The waters of the St. Lawrence are vital to the livelihoods of the Innu, Mi’kmaq and Maliseet nations and should be protected, they told a news conference in Montreal as the Assembly of First Nations continued its annual meeting.
They also asked federal party leaders to tell voters ahead of this fall’s election where they stand on the protection of the Gulf from development.
Mi’kmaq Chief Scott Martin said he feared an environmental catastrophe in the St. Lawrence similar to the 2010 Deepwater Horizon oil spill in the Gulf of Mexico that devastated parts of the southern U.S. coastline.
Martin added there are currently “numerous knowledge gaps” within oil-industry reports on risks associated with drilling along the waterway.
“The gulf is a highly productive body of water and diversity is very rich,” he told reporters. “No one can tell us what effect a blowout like a Deepwater Horizon can have on the food chain.”
Martin said he wants an “integrated assessment” of all the risks involved with resource exploitation in the area before Quebec grants exploration or drilling permits.

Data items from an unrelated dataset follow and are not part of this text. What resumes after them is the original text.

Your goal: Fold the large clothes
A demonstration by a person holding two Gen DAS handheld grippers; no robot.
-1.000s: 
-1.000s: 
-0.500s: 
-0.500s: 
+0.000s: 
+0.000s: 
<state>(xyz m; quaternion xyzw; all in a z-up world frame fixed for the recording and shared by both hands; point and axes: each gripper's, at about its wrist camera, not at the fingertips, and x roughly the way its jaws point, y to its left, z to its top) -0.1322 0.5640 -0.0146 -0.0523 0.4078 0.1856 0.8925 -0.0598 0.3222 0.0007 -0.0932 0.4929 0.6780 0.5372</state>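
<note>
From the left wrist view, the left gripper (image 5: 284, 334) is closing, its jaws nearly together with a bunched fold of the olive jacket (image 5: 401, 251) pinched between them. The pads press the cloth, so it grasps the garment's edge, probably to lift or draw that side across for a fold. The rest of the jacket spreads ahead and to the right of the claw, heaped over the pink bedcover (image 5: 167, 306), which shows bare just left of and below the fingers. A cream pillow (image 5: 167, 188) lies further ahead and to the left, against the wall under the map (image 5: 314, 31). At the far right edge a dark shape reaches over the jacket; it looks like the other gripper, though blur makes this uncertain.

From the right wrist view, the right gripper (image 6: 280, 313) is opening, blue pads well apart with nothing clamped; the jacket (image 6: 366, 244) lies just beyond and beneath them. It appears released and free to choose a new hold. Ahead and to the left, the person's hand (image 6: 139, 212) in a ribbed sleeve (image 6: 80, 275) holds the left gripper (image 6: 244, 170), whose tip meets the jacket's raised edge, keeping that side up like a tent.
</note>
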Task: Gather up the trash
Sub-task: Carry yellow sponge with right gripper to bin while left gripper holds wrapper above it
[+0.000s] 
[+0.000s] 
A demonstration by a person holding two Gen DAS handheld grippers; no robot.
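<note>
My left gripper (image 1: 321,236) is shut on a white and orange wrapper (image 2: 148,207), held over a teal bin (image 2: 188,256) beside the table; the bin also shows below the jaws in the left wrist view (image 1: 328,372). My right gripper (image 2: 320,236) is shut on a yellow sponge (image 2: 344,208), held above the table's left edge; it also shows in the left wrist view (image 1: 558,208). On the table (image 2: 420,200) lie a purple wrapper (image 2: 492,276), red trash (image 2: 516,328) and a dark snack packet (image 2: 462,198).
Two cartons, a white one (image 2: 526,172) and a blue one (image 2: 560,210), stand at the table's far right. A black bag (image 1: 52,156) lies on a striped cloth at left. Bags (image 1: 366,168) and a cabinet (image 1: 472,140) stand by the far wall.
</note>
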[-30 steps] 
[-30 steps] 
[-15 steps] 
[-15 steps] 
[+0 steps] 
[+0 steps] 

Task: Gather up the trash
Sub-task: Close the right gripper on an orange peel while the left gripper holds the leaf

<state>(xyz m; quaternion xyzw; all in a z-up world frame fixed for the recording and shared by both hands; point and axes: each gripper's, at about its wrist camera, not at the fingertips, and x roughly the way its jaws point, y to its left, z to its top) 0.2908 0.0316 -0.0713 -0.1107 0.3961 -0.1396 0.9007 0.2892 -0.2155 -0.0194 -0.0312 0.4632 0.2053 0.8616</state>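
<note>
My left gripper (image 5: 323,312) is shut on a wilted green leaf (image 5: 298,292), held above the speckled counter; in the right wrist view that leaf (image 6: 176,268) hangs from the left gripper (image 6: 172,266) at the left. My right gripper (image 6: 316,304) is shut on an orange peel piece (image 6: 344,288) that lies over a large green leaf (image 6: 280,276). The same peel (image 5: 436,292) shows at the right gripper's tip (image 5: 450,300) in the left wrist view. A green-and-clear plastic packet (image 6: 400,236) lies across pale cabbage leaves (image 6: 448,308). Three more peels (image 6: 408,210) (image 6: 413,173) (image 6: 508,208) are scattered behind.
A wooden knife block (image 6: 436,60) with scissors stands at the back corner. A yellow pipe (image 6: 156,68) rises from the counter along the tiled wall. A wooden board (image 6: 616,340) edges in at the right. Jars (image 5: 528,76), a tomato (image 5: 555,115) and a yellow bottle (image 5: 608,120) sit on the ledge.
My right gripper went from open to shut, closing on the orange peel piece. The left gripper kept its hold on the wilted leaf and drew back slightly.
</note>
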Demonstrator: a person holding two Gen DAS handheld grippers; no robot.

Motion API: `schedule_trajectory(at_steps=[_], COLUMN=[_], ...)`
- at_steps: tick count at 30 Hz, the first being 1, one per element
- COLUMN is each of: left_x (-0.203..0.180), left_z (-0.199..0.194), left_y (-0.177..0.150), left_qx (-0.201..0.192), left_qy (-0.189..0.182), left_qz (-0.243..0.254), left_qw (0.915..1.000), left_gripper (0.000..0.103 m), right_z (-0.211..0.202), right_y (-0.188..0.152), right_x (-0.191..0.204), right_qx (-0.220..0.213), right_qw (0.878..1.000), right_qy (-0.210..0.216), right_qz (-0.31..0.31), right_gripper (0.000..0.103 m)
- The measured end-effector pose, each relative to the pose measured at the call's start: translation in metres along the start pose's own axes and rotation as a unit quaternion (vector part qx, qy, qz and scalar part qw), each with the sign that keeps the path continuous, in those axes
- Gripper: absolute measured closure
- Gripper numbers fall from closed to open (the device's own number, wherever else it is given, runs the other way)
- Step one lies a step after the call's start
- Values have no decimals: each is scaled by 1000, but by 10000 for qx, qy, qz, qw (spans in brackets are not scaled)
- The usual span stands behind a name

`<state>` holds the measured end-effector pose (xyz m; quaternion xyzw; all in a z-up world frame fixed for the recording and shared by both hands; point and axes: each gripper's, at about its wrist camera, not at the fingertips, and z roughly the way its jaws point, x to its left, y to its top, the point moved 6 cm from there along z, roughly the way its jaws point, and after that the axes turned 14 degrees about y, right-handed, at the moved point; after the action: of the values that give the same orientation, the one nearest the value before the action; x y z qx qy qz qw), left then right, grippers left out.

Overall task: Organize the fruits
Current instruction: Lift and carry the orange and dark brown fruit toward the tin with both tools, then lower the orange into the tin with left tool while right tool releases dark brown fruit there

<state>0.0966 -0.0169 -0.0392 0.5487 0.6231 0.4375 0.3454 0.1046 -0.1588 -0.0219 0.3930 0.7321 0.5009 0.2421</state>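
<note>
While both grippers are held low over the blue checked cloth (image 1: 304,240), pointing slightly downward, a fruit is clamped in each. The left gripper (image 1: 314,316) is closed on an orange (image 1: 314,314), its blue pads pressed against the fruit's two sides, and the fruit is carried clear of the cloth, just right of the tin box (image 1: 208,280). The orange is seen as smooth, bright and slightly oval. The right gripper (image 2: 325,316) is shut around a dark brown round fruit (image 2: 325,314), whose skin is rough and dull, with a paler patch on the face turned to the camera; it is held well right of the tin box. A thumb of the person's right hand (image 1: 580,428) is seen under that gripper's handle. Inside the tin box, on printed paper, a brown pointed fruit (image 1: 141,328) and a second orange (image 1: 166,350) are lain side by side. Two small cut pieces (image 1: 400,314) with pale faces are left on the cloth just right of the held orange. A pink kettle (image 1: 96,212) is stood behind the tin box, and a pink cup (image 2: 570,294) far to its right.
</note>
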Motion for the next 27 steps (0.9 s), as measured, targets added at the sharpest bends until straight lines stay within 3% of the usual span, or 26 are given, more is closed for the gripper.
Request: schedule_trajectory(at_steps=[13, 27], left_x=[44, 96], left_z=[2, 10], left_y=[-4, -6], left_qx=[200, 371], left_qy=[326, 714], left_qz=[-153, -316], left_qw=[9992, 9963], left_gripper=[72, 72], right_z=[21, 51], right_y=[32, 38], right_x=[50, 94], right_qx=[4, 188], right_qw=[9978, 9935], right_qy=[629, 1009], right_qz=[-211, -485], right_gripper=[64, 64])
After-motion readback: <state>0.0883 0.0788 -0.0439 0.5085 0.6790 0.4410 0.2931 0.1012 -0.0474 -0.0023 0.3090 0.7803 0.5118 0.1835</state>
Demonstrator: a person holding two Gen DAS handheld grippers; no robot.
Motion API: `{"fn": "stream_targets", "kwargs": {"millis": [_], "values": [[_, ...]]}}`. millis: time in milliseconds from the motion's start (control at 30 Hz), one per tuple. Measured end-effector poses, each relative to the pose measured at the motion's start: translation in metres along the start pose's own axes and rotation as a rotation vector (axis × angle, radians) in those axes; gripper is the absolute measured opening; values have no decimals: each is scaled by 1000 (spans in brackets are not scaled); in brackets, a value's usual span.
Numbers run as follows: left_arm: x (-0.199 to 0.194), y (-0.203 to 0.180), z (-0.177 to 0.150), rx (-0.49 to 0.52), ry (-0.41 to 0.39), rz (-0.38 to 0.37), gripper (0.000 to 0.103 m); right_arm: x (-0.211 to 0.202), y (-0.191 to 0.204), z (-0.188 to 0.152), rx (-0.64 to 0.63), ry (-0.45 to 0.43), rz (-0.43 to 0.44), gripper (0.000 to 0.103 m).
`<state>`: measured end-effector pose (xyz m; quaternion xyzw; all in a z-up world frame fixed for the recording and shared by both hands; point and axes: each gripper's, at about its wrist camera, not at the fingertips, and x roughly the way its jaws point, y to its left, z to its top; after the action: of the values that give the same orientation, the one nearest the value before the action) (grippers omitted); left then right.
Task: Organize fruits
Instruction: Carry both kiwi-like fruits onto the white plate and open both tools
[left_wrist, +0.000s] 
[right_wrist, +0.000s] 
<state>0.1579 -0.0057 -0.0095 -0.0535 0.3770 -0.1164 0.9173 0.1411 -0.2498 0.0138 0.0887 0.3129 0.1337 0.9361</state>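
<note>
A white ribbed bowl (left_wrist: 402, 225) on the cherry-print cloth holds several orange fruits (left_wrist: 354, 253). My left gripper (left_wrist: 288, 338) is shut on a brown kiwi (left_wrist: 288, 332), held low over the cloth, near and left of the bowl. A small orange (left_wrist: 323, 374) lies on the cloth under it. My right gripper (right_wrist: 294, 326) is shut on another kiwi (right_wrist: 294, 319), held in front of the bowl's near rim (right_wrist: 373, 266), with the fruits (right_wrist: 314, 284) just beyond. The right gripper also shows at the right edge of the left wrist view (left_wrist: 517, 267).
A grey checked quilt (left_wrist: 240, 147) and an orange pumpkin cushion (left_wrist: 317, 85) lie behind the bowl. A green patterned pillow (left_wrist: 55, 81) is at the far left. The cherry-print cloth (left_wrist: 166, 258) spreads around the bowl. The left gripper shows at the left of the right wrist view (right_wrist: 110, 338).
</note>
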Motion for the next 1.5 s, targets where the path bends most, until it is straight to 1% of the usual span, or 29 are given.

The chiefs said they decided the moratorium should last 12 years after calculating the time they thought it would take to conduct studies, write reports and consult the public.
Resource exploitation along the St. Lawrence River cannot be carried out without their consent, the chiefs said, adding the Supreme Court of Canada ruled native people must be consulted and accommodated before their territory can be used for commercial development.
Some chiefs were more hard line than others.
Innu Chief Jean-Charles Pietacho said his people won’t be silenced with petrodollars.
“Never will I accept royalties that come from (the oil and gas sector),” he said.
Anne Archambault, grand chief of the Viger Maliseet First Nation, was more nuanced in her comments, saying she needed to consult her people before deciding on royalties.
She said her people’s ancestral rights to the Atlantic salmon “take precedence over oil,” adding 95 per cent of her community’s revenue comes from the salmon industry.